"Wo kommen Sie denn her?"
Über sprachliche Besonderheiten und regionale Sprachklänge
Es diskutieren:
Ralph Dutli, 1954 in der Schweiz geboren, lebt in Heidelberg. Übersetzer aus dem Russischen, Französischen, Altfranzösischen, Provençalischen. Biograf Ossip Mandelstams. Veröffentlichungen von eigenen Gedichten, Essays und dem Roman "Soutines letzte Fahrt" 2013
Gertraud Klemm, 1971 in Wien geboren, lebt in Pfaffstätten, Niederösterreich. Ausgebildete Biologin, arbeitete als Gutachterin von Wasserqualität, seit 2005 Autorin und Schreibpädagogin. 2014 erschien ihr Roman "Herzmilch"
Lutz Seiler, 1963 in Gera geboren, leitet seit 1997 das Peter-Huchel-Haus in Wilhelmshorst, wurde als Lyriker bekannt. In den letzten Jahren als Erzähler und Romancier hervorgetreten, zuletzt mit dem Roman Kruso, für den er den Deutschen Buchpreis erhielt
Am Mikrofon: Hubert Winkels
Lange Zeit galten Regionalismen sprachlicher, folkloristischer, ethnischer Art in der Hochliteratur als eher unfein. Im Gegensatz dazu war der derbe, in Ort und Milieu verwurzelte Jargon aber oft ein Treibmittel der avantgardistischen Moderne, von Gerhart Hauptmann in Deutschland bis Louis-Ferdinand Céline in Frankreich, zwei willkürliche Beispiele.
In den letzten Jahren, so die Voraussetzung der Diskussion, haben sich die regionalen Verankerungen als starker selbstverständlicher Teil der Gegenwartsliteratur etabliert. Nicht nur in der Lyrik, die die sprachlichen, insbesondere phonetischen Besonderheiten genießt, auch in der erzählenden Prosa.

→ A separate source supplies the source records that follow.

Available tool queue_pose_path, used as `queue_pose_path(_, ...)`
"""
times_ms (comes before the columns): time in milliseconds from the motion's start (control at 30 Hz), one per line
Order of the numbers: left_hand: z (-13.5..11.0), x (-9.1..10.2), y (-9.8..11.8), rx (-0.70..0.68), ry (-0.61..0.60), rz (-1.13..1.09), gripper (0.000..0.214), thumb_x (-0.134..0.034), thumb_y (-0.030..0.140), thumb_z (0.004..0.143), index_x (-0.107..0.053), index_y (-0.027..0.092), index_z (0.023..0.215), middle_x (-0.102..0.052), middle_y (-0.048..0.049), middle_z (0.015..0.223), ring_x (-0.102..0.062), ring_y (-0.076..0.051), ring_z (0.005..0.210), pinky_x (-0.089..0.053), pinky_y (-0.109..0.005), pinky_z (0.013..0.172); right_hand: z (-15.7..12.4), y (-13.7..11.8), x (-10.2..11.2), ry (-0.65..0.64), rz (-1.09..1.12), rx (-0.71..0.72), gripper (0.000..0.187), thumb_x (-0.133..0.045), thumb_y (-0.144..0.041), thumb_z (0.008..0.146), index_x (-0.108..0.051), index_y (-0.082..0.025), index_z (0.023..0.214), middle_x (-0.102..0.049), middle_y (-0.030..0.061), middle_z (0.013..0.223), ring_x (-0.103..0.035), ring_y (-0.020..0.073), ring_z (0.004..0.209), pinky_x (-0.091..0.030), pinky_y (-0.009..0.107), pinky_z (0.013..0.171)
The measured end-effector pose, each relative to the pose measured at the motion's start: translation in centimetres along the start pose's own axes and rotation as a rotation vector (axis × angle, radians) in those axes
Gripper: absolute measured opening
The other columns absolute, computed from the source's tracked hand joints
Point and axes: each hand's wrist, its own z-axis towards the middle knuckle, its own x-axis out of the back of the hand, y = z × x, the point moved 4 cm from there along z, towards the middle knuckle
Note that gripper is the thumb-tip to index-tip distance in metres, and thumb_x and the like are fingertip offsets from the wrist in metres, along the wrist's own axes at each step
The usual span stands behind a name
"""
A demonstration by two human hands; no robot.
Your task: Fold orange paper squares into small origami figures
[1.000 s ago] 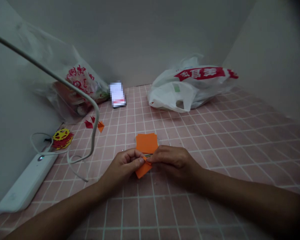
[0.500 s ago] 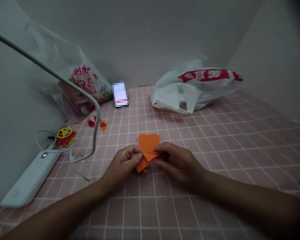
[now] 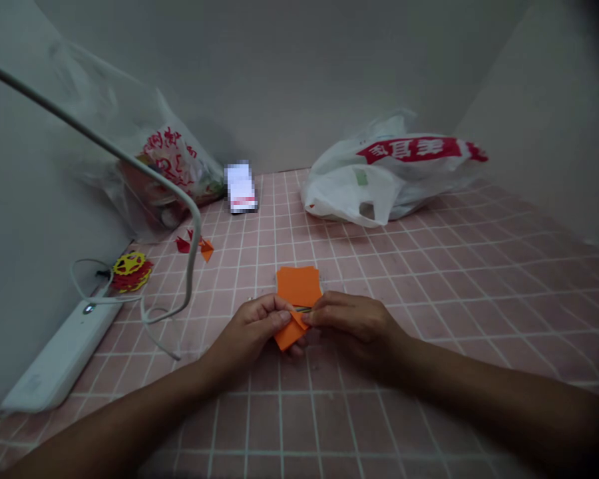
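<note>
My left hand [image 3: 252,332] pinches a small folded piece of orange paper [image 3: 288,334] just above the pink tiled surface [image 3: 429,286]. My right hand [image 3: 352,322] is closed around a thin metal tool, likely small scissors [image 3: 302,309], whose tip meets the paper's upper edge. A stack of flat orange paper squares [image 3: 298,285] lies right behind both hands.
A clear bag with red print [image 3: 160,173] leans at the back left; a white bag with red lettering [image 3: 389,176] lies at the back right. A white power strip [image 3: 54,362] and its cable [image 3: 190,219] run along the left. Yellow and red paper cut-outs [image 3: 130,269] and scraps [image 3: 194,246] lie nearby.
The folded orange paper turned slightly between my fingers, and my right hand shifted back in against it. Everything else stayed where it was.
</note>
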Motion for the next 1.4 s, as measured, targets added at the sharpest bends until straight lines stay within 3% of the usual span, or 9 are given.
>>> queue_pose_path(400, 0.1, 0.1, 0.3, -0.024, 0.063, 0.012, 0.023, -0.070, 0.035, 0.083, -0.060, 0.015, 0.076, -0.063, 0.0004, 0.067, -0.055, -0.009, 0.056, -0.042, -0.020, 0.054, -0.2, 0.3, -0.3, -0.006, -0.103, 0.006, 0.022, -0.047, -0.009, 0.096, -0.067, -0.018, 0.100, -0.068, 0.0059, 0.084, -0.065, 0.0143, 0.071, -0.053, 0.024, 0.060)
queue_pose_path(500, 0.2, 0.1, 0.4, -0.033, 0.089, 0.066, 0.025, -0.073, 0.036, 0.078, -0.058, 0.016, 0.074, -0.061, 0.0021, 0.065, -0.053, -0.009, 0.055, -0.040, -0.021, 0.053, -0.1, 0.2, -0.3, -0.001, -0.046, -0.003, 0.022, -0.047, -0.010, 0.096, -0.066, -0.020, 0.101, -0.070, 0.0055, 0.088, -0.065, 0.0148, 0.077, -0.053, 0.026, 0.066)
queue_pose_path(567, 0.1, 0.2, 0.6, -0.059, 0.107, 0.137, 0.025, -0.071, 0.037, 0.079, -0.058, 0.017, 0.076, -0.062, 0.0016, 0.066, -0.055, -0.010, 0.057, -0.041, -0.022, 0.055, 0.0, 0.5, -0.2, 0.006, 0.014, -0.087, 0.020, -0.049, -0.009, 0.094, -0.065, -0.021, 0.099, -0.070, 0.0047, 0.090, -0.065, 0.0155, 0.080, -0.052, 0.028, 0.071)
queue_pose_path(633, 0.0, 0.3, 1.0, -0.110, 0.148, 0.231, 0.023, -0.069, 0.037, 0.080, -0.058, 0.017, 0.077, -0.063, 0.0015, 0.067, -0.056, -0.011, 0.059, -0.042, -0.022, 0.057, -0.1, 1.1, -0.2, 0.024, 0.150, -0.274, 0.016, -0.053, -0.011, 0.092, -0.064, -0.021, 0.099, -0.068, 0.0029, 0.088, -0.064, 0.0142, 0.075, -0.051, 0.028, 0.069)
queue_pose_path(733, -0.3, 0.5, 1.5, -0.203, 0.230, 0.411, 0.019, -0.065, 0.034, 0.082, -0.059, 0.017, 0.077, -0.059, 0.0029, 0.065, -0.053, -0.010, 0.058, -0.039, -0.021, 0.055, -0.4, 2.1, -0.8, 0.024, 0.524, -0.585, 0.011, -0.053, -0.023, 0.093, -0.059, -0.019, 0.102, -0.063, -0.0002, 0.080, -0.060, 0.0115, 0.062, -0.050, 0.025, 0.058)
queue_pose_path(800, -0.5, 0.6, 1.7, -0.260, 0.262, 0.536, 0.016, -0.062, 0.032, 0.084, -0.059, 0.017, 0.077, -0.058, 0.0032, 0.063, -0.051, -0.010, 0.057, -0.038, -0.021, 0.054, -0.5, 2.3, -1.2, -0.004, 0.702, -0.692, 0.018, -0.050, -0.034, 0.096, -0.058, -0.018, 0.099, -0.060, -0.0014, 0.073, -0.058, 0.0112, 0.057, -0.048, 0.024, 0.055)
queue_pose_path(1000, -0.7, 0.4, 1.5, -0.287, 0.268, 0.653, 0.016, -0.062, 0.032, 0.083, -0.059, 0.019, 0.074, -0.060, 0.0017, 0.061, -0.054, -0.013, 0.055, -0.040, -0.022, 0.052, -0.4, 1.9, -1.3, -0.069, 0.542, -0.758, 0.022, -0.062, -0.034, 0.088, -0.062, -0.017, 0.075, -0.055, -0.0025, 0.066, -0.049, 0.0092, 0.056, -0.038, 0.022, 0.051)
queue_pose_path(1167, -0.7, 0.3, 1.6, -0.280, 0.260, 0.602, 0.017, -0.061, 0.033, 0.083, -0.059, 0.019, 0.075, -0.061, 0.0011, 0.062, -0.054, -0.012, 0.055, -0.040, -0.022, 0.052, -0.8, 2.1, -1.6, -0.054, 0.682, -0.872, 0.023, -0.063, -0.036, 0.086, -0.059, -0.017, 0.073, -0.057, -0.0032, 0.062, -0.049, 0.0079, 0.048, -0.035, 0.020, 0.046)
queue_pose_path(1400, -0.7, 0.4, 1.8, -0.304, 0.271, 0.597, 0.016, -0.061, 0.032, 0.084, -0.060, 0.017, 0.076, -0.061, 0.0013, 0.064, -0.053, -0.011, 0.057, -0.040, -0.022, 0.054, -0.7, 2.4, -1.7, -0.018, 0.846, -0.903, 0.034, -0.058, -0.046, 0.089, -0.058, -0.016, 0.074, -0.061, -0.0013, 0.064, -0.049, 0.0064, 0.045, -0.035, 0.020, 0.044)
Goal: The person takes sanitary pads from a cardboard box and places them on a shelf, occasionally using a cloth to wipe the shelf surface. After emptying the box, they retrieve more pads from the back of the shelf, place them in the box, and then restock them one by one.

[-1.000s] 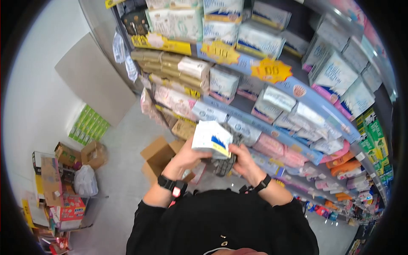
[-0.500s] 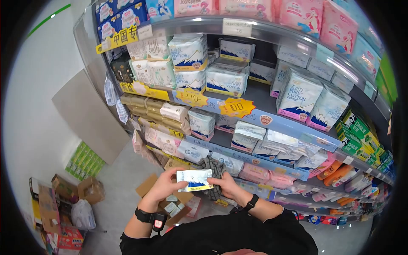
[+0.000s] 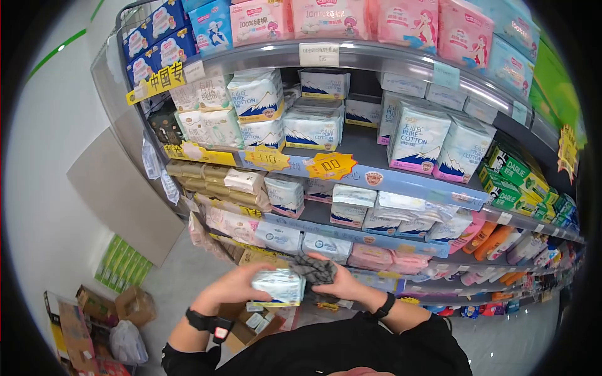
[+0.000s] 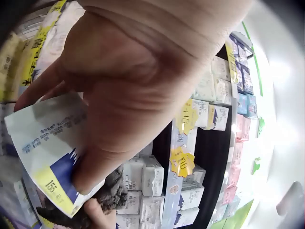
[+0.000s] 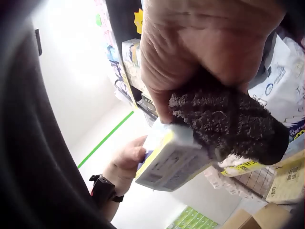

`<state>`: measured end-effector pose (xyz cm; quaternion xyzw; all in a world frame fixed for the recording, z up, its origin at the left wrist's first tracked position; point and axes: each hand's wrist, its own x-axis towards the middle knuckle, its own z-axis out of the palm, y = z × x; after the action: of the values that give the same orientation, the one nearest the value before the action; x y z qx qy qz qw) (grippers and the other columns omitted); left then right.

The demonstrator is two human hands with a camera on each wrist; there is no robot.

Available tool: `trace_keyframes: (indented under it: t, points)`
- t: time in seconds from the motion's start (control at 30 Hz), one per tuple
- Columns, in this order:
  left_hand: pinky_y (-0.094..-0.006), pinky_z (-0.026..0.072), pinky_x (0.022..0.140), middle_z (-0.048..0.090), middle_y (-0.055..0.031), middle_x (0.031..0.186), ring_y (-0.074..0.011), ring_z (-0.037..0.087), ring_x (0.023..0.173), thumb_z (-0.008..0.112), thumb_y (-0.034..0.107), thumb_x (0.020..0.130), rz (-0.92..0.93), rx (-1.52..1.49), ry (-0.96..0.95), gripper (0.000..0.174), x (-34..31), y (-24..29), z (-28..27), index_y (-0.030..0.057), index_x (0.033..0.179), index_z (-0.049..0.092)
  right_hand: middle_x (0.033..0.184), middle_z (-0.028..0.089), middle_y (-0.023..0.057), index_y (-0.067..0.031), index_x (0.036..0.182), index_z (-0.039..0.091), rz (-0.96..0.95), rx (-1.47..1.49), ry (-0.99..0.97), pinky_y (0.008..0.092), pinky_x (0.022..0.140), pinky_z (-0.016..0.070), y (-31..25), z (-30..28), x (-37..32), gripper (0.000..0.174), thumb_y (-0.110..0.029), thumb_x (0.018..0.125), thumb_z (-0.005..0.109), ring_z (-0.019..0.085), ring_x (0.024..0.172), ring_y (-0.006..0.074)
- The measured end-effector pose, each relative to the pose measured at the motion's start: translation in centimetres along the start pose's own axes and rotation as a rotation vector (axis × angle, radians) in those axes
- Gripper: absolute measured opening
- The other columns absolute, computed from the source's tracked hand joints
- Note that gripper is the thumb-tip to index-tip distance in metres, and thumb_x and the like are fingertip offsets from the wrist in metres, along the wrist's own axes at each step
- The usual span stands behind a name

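My left hand (image 3: 233, 286) grips a small white pack of sanitary pads (image 3: 279, 287) by its left end. Blue mountain print and a yellow strip marked 155 show on the pack in the left wrist view, where the thumb presses its front. A dark grey checked cloth (image 3: 313, 271) is bunched in my right hand (image 3: 343, 283), up against the pack's right end. Seen from the right wrist, the rough-textured cloth (image 5: 228, 125) hangs under the palm, and the pack's printed underside (image 5: 174, 167) faces the camera with the left thumb on its far end.
Shelves ahead carry rows of similar packs (image 3: 417, 139), pink packs (image 3: 401, 25) above and green toothpaste boxes (image 3: 511, 182) at right. An open carton (image 3: 251, 329) with small packs stands on the floor below my hands. More cartons (image 3: 135, 305) and a white plastic bag (image 3: 128, 343) are at left.
The pack has turned from its mountain-printed front facing up to another face. The cloth has shifted from behind the pack to its right end. The head view has tilted up the shelves.
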<state>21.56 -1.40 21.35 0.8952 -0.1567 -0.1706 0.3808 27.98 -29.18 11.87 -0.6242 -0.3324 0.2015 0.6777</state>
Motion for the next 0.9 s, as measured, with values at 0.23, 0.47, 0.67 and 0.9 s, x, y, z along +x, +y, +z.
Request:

Man ist durchaus stolz auf die spezielle Sprachmischung, die sich an bestimmten Orten und Zeiten ergibt.
Politisch gesehen hat dies auch mit der Idee eines "Europa der Regionen" zu tun; kulturell gibt es eine neue Bereitschaft, das Abgelegene, Spezifische und je Besondere wertzuschätzen, ebenso wie die Formen der Hybridisierung und der Kreolisierung, also der Durchdringung unterschiedlicher Sprachschichten in einem Text.
Wie das alles zusammenhängt wird im Gespräch erhellt durch drei Schriftsteller, deren Herkommen und deren Sinn für Orts- und Zeitbezüge befragt werden: Ralf Dutli (Schweiz, Italien, Deutschland), Gertraud Klemm (Niederösterreich) und Lutz Seiler (Thüringen, Hiddensee).
Die Podiumsdiskussion unter der Leitung von Hubert Winkels wurde aufgezeichnet im Rahmen der 'Langen Nacht' im Staatstheater Braunschweig aus Anlass der Verleihung des Wilhelm-Raabe-Literaturpreises am 1. November 2014.